[<prev] [next>] [<thread-prev] [day] [month] [year] [list]
Message-ID: <20240904155854.471ff2a8@collabora.com>
Date: Wed, 4 Sep 2024 15:58:54 +0200
From: Boris Brezillon <boris.brezillon@...labora.com>
To: Steven Price <steven.price@....com>
Cc: Adrián Larumbe <adrian.larumbe@...labora.com>,
Christian König <christian.koenig@....com>, Mihail Atanassov
<mihail.atanassov@....com>, linux-kernel@...r.kernel.org, Liviu Dudau
<liviu.dudau@....com>, dri-devel@...ts.freedesktop.org, David Airlie
<airlied@...il.com>, Maarten Lankhorst <maarten.lankhorst@...ux.intel.com>,
Maxime Ripard <mripard@...nel.org>, Thomas Zimmermann
<tzimmermann@...e.de>, Alex Deucher <alexander.deucher@....com>, Xinhui Pan
<Xinhui.Pan@....com>, Shashank Sharma <shashank.sharma@....com>, Ketil
Johnsen <ketil.johnsen@....com>, Akash Goel <akash.goel@....com>
Subject: Re: [RFC PATCH 00/10] drm/panthor: Add user submission
On Wed, 4 Sep 2024 14:35:12 +0100
Steven Price <steven.price@....com> wrote:
> On 04/09/2024 14:20, Boris Brezillon wrote:
> > + Adrian, who has been looking at the shrinker stuff for Panthor
> >
> > On Wed, 4 Sep 2024 13:46:12 +0100
> > Steven Price <steven.price@....com> wrote:
> >
> >> On 04/09/2024 12:34, Christian König wrote:
> >>> Hi Boris,
> >>>
> >>> Am 04.09.24 um 13:23 schrieb Boris Brezillon:
> >>>>>>>> Please read up here on why that stuff isn't allowed:
> >>>>>>>> https://www.kernel.org/doc/html/latest/driver-api/dma-buf.html#indefinite-dma-fences
> >>>>>>> panthor doesn't yet have a shrinker, so all memory is pinned, which means
> >>>>>>> memory management easy mode.
> >>>>>> Ok, that at least makes things work for the moment.
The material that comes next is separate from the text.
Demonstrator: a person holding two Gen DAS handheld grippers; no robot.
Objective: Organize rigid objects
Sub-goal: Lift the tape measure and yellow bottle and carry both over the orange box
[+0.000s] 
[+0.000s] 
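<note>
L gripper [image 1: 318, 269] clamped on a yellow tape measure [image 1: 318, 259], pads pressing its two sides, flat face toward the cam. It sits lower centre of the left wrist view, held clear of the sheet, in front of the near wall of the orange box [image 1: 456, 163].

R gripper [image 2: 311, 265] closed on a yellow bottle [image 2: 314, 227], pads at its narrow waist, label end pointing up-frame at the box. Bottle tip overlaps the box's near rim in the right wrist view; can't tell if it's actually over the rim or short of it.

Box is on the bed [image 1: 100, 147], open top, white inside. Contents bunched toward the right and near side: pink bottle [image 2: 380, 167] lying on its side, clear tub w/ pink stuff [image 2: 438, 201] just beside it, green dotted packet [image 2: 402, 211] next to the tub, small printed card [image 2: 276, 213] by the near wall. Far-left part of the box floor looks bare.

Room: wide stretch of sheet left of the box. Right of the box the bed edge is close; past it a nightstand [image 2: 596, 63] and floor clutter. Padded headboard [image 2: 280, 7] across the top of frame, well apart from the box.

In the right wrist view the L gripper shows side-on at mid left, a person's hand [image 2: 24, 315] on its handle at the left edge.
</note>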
> >>>>> Ah, perhaps this should have been spelt out more clearly ;)
> >>>>>
> >>>>> The VM_BIND mechanism that's already in place jumps through some hoops
> >>>>> to ensure that memory is preallocated when the memory operations are
> >>>>> enqueued. So any memory required should have been allocated before any
> >>>>> sync object is returned. We're aware of the issue with memory
> >>>>> allocations on the signalling path and trying to ensure that we don't
> >>>>> have that.
> >>>>>
> >>>>> I'm hoping that we don't need a shrinker which deals with (active) GPU
> >>>>> memory with our design.
> >>>> That's actually what we were planning to do: the panthor shrinker was
> >>>> about to rely on fences attached to GEM objects to know if it can
> >>>> reclaim the memory. This design relies on each job attaching its fence
> >>>> to the GEM mapped to the VM at the time the job is submitted, such that
> >>>> memory that's in-use or about-to-be-used doesn't vanish before the GPU
> >>>> is done.
> >>
> >> How progressed is this shrinker?
> >
> > We don't have code yet. All we know is that we want to re-use Dmitry's
> > generic GEM-SHMEM shrinker implementation [1], and adjust it to match
> > the VM model, which means not tracking things at the BO granularity,
> > but at the VM granularity. Actually it has to be an hybrid model, where
> > shared BOs (those imported/exported) are tracked individually, while
> > all private BOs are checked simultaneously (since they all share the VM
> > resv object).
> >
> >> It would be good to have an RFC so that
> >> we can look to see how user submission could fit in with it.
> >
> > Unfortunately, we don't have that yet :-(. All we have is a rough idea
> > of how things will work, which is basically how TTM reclaim works, but
> > adapted to GEM.
>
> Fair enough, thanks for the description. We might need to coordinate to
> get this looked at sooner if it's going to be blocking user submission.
>
> >>
> >>> Yeah and exactly that doesn't work any more when you are using user
> >>> queues, because the kernel has no opportunity to attach a fence for each
> >>> submission.
> >>
> >> User submission requires a cooperating user space[1]. So obviously user
> >> space would need to ensure any BOs that it expects will be accessed to
> >> be in some way pinned. Since the expectation of user space submission is
> >> that we're reducing kernel involvement, I'd also expect these to be
> >> fairly long-term pins.
> >>
> >> [1] Obviously with a timer to kill things from a malicious user space.
> >>
> >> The (closed) 'kbase' driver has a shrinker but is only used on a subset
> >> of memory and it's up to user space to ensure that it keeps the relevant
> >> parts pinned (or more specifically not marking them to be discarded if
> >> there's memory pressure). Not that I think we should be taking it's
> >> model as a reference here.
> >>
> >>>>> Memory which user space thinks the GPU might
> >>>>> need should be pinned before the GPU work is submitted. APIs which
> >>>>> require any form of 'paging in' of data would need to be implemented by
> >>>>> the GPU work completing and being resubmitted by user space after the
> >>>>> memory changes (i.e. there could be a DMA fence pending on the GPU work).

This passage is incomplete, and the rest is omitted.